▸ **Required work**
Provide the number of lines in the material below that include the word "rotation", without any accompanying text.

▸ **Recorded data**
==================================================

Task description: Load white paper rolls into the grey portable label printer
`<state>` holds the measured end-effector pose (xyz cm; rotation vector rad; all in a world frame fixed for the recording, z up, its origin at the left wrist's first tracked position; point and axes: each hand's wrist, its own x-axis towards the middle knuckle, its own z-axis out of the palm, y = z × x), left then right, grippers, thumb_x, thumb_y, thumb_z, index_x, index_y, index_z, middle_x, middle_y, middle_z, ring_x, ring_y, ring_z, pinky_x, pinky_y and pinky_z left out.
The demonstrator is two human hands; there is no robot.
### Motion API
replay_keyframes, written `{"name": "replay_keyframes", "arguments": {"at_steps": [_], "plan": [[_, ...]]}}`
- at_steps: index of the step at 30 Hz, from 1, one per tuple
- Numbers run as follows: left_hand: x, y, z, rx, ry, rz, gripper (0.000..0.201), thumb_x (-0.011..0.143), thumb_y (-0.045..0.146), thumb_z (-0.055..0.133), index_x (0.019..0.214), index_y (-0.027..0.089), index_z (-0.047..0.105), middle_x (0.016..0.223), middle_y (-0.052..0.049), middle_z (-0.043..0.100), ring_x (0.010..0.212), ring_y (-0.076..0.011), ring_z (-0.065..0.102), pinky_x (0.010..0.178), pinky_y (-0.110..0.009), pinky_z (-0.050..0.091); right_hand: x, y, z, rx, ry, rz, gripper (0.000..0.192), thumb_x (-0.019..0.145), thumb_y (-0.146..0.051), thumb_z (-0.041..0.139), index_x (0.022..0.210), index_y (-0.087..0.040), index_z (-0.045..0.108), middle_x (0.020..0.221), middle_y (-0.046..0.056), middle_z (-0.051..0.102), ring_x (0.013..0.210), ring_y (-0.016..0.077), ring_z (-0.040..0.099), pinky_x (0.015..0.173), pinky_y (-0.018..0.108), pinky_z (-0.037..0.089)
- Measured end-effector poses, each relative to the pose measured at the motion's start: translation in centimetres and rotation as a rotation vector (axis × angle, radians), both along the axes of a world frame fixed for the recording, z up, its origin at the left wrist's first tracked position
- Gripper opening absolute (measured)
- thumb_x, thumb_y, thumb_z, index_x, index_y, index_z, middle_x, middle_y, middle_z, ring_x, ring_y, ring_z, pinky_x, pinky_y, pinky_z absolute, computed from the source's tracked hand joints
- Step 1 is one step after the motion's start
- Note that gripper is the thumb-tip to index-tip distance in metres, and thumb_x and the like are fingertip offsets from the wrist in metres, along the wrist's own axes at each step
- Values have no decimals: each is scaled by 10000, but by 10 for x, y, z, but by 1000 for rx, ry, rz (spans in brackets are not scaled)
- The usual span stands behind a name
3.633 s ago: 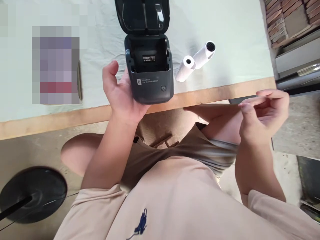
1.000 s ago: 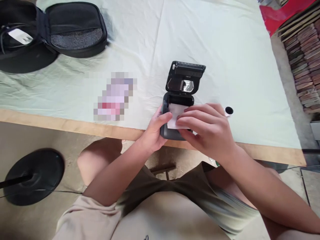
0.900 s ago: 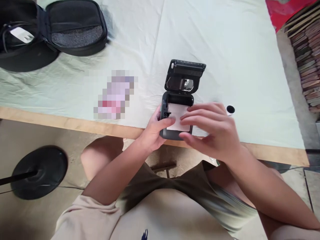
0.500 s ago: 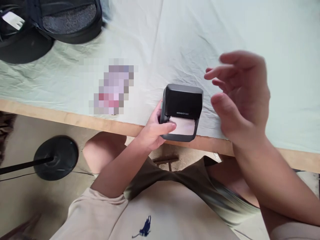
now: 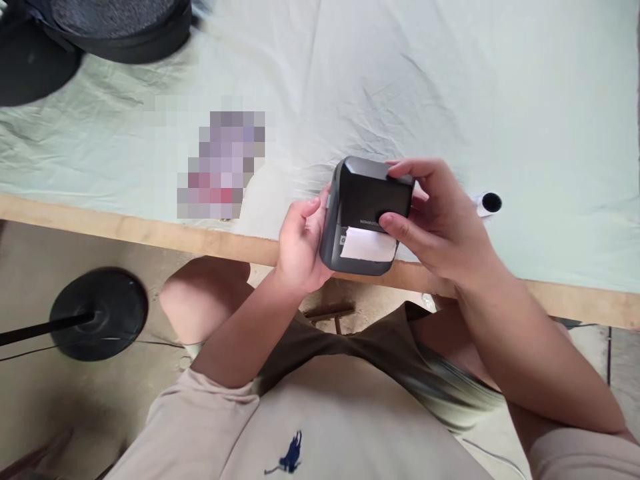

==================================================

▸ **Response to the task**
2